# [Extracted entries]
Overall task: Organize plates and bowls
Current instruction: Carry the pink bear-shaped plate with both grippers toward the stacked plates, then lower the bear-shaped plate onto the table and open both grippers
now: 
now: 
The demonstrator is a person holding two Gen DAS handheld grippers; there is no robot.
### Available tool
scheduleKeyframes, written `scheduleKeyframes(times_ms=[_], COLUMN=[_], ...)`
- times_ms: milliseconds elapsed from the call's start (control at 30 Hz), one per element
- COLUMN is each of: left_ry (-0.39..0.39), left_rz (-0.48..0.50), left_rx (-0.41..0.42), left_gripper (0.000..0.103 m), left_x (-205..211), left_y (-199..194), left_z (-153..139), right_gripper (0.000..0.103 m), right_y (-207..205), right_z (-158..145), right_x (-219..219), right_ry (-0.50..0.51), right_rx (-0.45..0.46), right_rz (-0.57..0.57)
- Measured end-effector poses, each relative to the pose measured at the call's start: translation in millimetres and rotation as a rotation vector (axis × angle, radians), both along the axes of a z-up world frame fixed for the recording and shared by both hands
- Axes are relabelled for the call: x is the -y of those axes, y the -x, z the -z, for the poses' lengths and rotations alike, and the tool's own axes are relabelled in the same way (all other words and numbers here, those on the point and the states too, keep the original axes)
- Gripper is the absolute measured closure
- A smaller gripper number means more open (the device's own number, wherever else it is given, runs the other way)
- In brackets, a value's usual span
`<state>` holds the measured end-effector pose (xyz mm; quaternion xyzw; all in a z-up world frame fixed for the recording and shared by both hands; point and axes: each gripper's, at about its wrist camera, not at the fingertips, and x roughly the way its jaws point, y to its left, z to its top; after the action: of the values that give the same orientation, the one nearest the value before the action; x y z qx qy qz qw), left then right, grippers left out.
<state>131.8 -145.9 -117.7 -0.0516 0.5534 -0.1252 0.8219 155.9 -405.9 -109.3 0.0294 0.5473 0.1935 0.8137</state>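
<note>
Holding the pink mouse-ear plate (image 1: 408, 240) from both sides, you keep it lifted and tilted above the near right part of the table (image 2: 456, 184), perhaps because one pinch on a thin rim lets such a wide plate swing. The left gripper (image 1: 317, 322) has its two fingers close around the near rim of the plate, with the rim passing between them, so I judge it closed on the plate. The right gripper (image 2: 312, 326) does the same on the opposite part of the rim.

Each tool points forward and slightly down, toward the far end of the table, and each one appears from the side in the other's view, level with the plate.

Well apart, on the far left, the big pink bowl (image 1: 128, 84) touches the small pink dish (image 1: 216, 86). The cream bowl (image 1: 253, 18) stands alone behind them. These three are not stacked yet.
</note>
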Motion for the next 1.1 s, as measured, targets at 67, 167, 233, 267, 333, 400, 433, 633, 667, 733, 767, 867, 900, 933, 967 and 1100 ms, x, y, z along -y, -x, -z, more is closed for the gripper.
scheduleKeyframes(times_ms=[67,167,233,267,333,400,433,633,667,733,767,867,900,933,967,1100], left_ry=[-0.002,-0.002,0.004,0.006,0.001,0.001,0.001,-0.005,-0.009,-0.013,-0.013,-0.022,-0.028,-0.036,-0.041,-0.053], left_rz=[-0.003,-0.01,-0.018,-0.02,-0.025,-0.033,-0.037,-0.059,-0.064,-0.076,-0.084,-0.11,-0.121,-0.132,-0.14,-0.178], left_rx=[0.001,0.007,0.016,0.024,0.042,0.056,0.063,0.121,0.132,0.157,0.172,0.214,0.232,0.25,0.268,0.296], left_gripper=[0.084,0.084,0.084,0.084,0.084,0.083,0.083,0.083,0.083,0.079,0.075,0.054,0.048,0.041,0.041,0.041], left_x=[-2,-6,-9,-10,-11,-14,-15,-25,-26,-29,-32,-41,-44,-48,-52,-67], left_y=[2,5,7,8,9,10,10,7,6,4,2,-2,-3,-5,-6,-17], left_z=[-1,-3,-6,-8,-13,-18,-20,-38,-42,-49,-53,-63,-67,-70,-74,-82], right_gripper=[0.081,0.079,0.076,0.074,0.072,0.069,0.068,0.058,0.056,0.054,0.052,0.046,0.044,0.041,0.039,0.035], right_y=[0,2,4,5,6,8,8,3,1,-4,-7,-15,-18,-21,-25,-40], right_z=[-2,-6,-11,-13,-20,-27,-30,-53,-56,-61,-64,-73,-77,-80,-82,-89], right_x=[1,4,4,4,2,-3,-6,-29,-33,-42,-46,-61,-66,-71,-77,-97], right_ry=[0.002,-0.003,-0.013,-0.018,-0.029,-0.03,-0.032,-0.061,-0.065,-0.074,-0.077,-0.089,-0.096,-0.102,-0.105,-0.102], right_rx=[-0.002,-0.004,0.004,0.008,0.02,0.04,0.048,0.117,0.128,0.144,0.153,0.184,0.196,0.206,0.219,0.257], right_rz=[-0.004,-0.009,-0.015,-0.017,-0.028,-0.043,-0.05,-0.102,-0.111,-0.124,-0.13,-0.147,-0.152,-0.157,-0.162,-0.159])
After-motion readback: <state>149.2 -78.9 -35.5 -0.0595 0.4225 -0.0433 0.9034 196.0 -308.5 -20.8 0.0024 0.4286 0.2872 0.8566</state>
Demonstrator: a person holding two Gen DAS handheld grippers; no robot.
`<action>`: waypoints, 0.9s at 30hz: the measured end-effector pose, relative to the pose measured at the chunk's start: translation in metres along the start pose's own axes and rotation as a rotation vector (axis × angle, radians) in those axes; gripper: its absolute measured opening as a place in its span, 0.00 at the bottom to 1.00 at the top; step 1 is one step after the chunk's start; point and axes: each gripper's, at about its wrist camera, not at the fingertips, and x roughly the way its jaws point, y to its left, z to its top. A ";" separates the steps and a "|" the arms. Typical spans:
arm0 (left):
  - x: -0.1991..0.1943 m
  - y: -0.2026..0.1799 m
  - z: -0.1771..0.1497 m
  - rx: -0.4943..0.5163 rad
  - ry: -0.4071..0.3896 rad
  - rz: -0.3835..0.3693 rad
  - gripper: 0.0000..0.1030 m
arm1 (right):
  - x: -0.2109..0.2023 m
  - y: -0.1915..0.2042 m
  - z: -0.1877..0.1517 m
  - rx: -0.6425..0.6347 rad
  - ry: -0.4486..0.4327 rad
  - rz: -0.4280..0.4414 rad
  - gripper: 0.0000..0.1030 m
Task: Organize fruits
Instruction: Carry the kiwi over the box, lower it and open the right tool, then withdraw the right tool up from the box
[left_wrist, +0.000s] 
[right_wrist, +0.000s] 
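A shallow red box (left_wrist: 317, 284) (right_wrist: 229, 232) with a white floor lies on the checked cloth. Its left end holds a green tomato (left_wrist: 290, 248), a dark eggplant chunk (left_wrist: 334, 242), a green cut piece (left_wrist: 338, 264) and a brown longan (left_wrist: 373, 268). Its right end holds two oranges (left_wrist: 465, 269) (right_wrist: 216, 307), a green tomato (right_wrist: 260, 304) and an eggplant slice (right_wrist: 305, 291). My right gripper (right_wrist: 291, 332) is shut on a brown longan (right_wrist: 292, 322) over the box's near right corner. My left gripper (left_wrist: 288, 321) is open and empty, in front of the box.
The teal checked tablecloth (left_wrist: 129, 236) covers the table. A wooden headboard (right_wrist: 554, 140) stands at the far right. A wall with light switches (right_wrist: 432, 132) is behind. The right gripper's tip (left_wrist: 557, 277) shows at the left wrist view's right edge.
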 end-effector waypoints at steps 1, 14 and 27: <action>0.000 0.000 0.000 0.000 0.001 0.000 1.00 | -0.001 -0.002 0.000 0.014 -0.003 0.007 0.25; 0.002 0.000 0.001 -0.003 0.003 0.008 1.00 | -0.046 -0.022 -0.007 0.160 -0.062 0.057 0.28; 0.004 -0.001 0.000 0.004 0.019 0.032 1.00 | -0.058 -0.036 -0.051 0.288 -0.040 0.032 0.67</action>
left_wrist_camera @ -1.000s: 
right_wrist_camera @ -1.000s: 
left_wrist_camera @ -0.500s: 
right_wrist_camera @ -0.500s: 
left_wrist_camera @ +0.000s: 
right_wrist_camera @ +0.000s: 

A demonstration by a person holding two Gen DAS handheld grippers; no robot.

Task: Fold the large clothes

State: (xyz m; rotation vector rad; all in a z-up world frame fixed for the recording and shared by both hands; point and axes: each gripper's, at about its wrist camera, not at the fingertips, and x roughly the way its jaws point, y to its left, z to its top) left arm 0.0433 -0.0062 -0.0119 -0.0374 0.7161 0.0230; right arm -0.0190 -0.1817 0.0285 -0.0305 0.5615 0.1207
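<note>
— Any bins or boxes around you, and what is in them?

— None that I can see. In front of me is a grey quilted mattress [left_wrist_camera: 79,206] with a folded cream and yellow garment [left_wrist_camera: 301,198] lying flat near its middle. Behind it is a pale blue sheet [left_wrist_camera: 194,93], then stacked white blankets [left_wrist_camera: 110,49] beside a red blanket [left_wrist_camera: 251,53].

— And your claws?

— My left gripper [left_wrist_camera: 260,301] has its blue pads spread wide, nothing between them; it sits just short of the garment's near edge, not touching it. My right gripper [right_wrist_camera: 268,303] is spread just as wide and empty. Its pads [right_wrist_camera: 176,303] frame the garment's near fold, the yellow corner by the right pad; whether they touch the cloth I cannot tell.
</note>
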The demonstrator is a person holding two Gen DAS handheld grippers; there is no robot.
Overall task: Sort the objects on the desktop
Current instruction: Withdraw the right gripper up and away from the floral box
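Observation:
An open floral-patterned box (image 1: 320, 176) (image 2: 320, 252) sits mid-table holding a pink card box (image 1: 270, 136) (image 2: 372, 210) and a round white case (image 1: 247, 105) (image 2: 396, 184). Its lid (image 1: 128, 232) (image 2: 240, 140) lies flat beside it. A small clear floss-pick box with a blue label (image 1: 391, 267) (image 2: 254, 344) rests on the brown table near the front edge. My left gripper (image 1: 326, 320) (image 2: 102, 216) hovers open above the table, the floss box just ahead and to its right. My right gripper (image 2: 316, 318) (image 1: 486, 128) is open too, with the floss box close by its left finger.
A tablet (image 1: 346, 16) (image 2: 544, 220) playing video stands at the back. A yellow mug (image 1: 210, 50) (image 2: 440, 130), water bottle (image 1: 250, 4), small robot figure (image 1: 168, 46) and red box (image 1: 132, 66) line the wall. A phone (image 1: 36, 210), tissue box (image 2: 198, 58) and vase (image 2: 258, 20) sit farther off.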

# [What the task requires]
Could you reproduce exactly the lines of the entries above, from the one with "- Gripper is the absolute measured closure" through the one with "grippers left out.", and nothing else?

# [Solved exercise]
- Gripper is the absolute measured closure
- A smaller gripper number means more open (the device's own number, wherever else it is given, runs the other way)
- In brackets, a value's usual span
`<state>` holds the measured end-effector pose (xyz mm; quaternion xyzw; all in a z-up world frame fixed for the recording and shared by both hands; point and axes: each gripper's, at about its wrist camera, not at the fingertips, and x roughly the way its jaws point, y to its left, z to its top; after the action: of the values that give the same orientation, the one nearest the value before the action; x y z qx qy qz qw), left then right, grippers left out.

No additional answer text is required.